10038 Background: Osteosarcoma (OS) is the most common primary malignancy of bone. At presentation, the majority of patients have metastatic disease. Therefore, there is a clinical need to identify molecular markers that provide insight into the pathogenesis OS. The goal of this investigation is to functionally characterize the novel marker, IGFBP5, in osteosarcoma tumor progression. Methods: We created adenoviral constructs expressing the unique domains of IGFBP5 (N-term, C-term, linker), full length IGFBP5, and siIGFBP5. We conducted in vitro and in vivo assays on adenovirally infected OS cell lines MG63, MG63.2, and 143B. Western blot and immunohistochemical (IHC) staining were used to assay the apoptotic marker Caspase 3. Cell migration and invasion were measured using Wound Healing and Matrigel assays. Osteoblastic differentiation was measured using alkaline phosphastase activity and IHC staining for the late osteogenic markers osteocalcin and osteopontin. Finally, clinical patient samples were stained for IGFBP5 expression in patient matched primary tumors and metastatic pulmonary lesions. Results: IGFBP5 inhibited in vitro cell proliferation, migration and invasion of OS cells. Additionally, IGFBP5 overexpression promoted apoptosis and osteogenic differentiation. Analysis of the three functional domains indicated that the N-terminal domain was primarily responsible for inhibiting cell proliferation and inducing apoptosis, while the C-terminal domain inhibited cell migration and invasiveness.
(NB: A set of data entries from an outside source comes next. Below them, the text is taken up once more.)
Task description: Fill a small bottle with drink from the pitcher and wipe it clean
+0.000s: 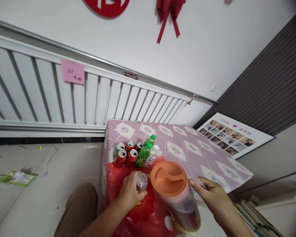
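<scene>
Pitcher (184,210) gripped in right hand (215,197), spout (149,176) by the bottle (142,183) clasped in left hand (128,191): likely pouring, wanting steady aim

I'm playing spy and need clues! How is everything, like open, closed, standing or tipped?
Pitcher: tilted, partly full of dark drink, right hand on it.
Orange lid: on.
Small clear bottle: in the left hand, looks uncapped.
Five cans: upright, at least one looks opened.
Two green bottles: upright, capped.
White-capped bottle: upright, closed.
Red plastic: spread out, wrinkly.
</scene>
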The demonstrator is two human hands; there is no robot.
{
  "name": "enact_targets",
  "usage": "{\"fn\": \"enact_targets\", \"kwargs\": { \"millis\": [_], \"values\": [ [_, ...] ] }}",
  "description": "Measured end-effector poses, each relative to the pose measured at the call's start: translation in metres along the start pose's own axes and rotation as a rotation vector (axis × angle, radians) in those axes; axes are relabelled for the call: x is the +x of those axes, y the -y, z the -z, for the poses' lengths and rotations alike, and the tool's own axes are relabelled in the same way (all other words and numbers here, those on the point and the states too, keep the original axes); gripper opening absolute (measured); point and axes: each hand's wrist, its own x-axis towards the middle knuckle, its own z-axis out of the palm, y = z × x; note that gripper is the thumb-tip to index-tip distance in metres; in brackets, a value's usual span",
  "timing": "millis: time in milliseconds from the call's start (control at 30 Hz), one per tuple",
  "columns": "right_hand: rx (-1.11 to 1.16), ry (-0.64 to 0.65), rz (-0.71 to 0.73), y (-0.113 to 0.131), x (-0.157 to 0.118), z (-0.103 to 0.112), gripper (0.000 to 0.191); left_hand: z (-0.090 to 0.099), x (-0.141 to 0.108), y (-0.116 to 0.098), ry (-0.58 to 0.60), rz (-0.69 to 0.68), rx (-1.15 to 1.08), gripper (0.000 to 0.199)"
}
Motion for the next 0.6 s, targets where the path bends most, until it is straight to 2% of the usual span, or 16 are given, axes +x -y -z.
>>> {"fn": "enact_targets", "kwargs": {
  "millis": [267, 600],
  "values": [
    [-0.029, -0.021, 0.005, -0.001, 0.001, 0.000, 0.041, 0.000, 0.000, -0.001, -0.013, -0.002, -0.004, 0.069],
    [-0.022, -0.055, 0.048, 0.012, -0.002, -0.001, 0.044, 0.000, -0.001, -0.001, -0.019, -0.005, -0.005, 0.070]
  ]
}}
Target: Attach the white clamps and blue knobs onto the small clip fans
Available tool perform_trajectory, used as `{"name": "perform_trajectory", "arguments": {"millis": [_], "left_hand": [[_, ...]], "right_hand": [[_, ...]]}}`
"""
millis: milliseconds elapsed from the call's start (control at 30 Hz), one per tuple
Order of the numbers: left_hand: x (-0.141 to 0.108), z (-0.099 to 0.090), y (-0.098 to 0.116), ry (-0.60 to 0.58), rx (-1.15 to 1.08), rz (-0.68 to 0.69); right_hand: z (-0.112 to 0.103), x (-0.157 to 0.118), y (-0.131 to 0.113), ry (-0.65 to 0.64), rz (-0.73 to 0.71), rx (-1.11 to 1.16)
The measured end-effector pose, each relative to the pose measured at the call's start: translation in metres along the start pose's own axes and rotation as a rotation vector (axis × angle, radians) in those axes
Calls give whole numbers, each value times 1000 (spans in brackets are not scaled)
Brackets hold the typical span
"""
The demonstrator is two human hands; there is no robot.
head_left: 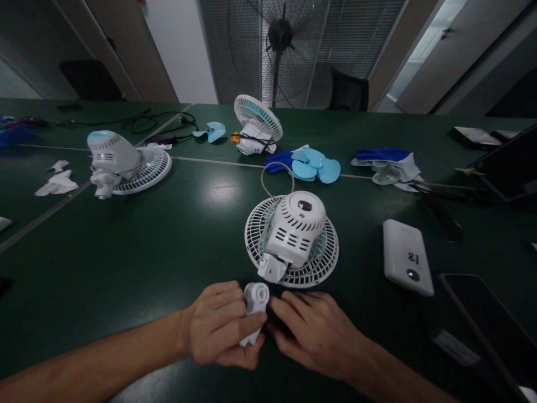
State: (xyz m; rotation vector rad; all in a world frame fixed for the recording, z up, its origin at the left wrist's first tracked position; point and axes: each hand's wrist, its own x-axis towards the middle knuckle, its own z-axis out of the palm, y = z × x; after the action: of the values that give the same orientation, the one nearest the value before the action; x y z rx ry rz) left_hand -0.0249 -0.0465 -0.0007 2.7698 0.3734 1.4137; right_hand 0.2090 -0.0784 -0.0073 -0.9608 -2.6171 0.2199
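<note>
My left hand (224,324) is closed around a small white plastic bracket (257,295) with a round, ringed end pointing up. Just right of it, my right hand (314,333) has its fingers bent inward, the tips close to the bracket; whatever they pinch is hidden. Directly beyond both hands, a small white fan (296,229) lies face down on its grille, the motor housing and a jointed neck uppermost. Its thin cable (263,182) loops behind it.
Two other small fans, one at the left (115,159) and one at the back (258,126), stand on the dark green table (201,235). Light blue fan blades (314,165) and blue-white gloves (388,162) lie behind. A white power bank (406,257) and a phone (482,313) are right.
</note>
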Motion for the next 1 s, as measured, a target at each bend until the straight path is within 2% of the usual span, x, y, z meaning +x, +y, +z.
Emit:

In an orthotopic animal model, overexpression of IGFBP5 inhibited OS tumor growth and lung metastasis, while siRNA-mediated knockdown of IGFBP5 promoted OS tumor growth and lung metastasis. IHC staining of clinical OS samples confirmed that primary OS tumors expressed significantly lower levels of IGFBP5 than their corresponding pulmonary metastases. Conclusions: These results suggest that IGFBP5 is a novel marker in OS pathogenesis, and the loss of IGFBP5 function may contribute to more metastatic phenotypes in OS. Furthermore, while the N-terminal domain of IGFB5 is responsible for inhibition of cell proliferation, the C-terminal domain is responsible for inhibiting cell invasion and migration.